Breve comentário relativo à decisão do Comité dos Direitos Humanos no caso Ioane Teitiota

 

A presente decisão foi proferida pelo Comité dos Direitos Humanos da ONU em virtude de uma ação proposta por Ioane Teitiota, cidadão do Kiribati, contra o Estado da Nova Zelândia, a pedir a revisão da decisão de recusa do reconhecimento do seu estatuto de refugiado climático, proferida pelo Tribunal de Imigração da Nova Zelândia, com o fundamento de que a situação do autor não estaria abrangida pela Convenção Relativa ao Estatuto dos Refugiados, o que resultou na deportação deste e da sua família para o seu país de origem em setembro de 2015.

 

Na ação apresentada ao Comité, o autor argumentou que o Estado da Nova Zelândia teria violado o seu direito à vida, nos termos do artigo 6.º do Pacto Internacional sobre os Direitos Civis e Políticos pois, devido aos efeitos das alterações climáticas e ao aumento do nível da água do mar foi comprometido o acesso à água potável, inviabilizando qualquer atividade agrícola de subsistência, e, devido à indisponibilidade de terras habitáveis, ter-se-ia verificado um aumento dos conflitos por disputas de terras.
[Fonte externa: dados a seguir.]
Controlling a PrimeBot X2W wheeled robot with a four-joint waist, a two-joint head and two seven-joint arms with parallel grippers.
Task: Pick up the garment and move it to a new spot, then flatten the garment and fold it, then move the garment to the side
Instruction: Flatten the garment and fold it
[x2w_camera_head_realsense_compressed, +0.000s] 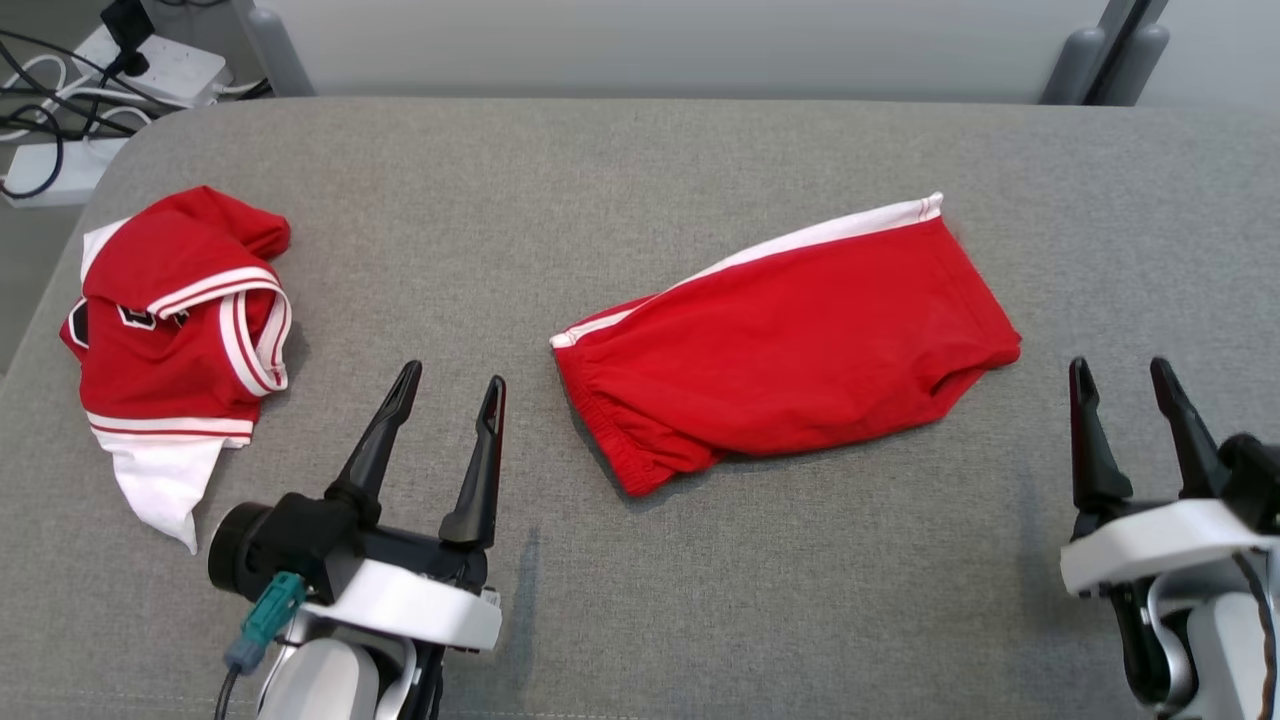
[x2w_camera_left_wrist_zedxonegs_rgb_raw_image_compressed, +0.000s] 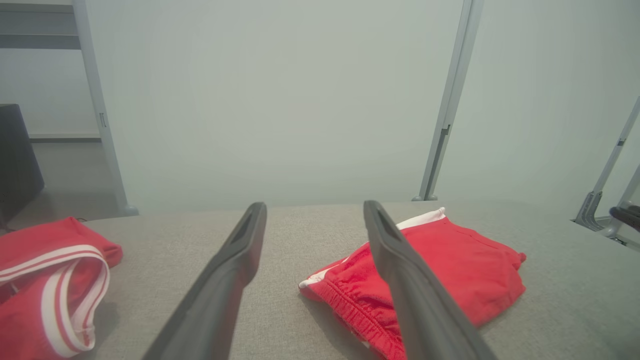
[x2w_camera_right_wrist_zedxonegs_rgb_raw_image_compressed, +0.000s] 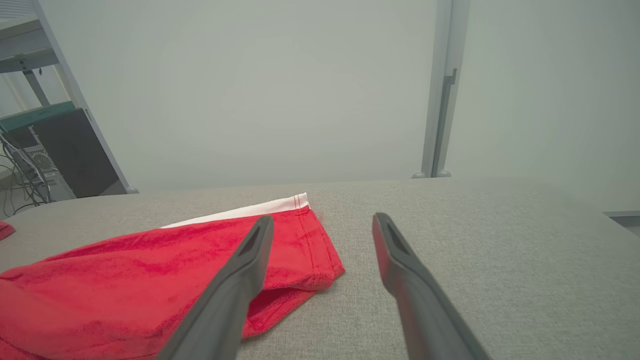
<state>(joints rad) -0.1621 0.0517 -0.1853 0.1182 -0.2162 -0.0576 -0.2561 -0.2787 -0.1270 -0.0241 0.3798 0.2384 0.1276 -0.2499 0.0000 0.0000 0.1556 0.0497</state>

O Comité perante os factos alegados, entendeu não ter havido violação dos direitos do autor, em virtude da sua extradição, constatando que houve uma avaliação bastante cuidadosa da sua situação pelos tribunais, pelo que a decisão de rejeição tomada não se provou ser arbitrária, manifestamente errada ou negada de justiça.

 

Esta decisão foi bastante importante e inovadora, porque o Comité veio reconhecer a aplicação do princípio da não devolução[1], como proibição de extradição de requerentes de asilo, pelos estados contratantes, quando existam motivos substanciais da existência de risco real de dano irreparável, como decorre dos artigos 6.º e 7.º do Pacto, a refugiados climáticos, enquanto meio efetivo de proteção dos direitos humanos, quando haja um risco real de violação do direito à vida devido aos efeitos das alterações climáticas. O Comité salientou que o aumento do nível do mar, incrementava o risco de tornar Kiribati inabitável, reconhecendo que, no futuro, as condições de vida naquele país poder-se-iam tornar incomportáveis, pelo que cabe aos estados recetores ter em conta os impactos das alterações climáticas na tomada de decisões de proteção destes refugiados climáticos.

 

Assim, esta problemática dos refugiados climáticos é de extrema relevância, uma vez que, ainda não existe um reconhecimento legal dos refugiados climáticos enquanto tais, competindo às altas instâncias internacionais estabelecer mecanismos de proteção legal eficaz e urgente, pois o risco de desaparecimento de certos territórios é cada vez mais elevado. E tal como foi reforçado pelo Comité, a degradação ambiental e as alterações climáticas consubstanciam uma ameaça grave à capacidade das gerações atuais e futuras usufruírem do direito à vida.

 

Bibliografia:

Decisão completa do Comité dos Direitos Humanos da ONU, disponível em: https://tbinternet.ohchr.org/_layouts/15/treatybodyexternal/Download.aspx?symbolno=CCPR/C/127/D/2728/2016&Lang=en

Decisão proferida pelo Tribunal de Imigração da Nova Zelândia, disponível em: http://www.nzlii.org/cgi-bin/sinodisp/nz/cases/NZIPT/2013/800413.html?query=Kiribati

CARLA AMADO GOMES, Migrantes Climáticos: Para além da terra prometida, ICJP. Disponível em: https://www.icjp.pt/sites/default/files/papers/palmas.pdf

MANUEL CARTAXO, Refugiados Climáticos: a urgência de um reconhecimento legal. Disponível em: https://repositorio.ucp.pt/bitstream/10400.14/33683/1/00199_02_manuel-cartaxo-340113091-disserta%C3%A7%C3%A3o-integral.pdf

MARGARIDA SOBRAL, Do Princípio de Non-Refoulement no Direito dos Refugiados: uma Perspetiva Internacional e Europeia. Disponível em: https://repositorio.ul.pt/bitstream/10451/39800/1/ulfd135665_tese.pdf


Sandra Zacarias n.º 62792



[1] Este princípio encontra-se consagrado no artigo 33.º da Convenção Relativa aos refugiados, de 1951, também conhecida por Convenção de Genebra.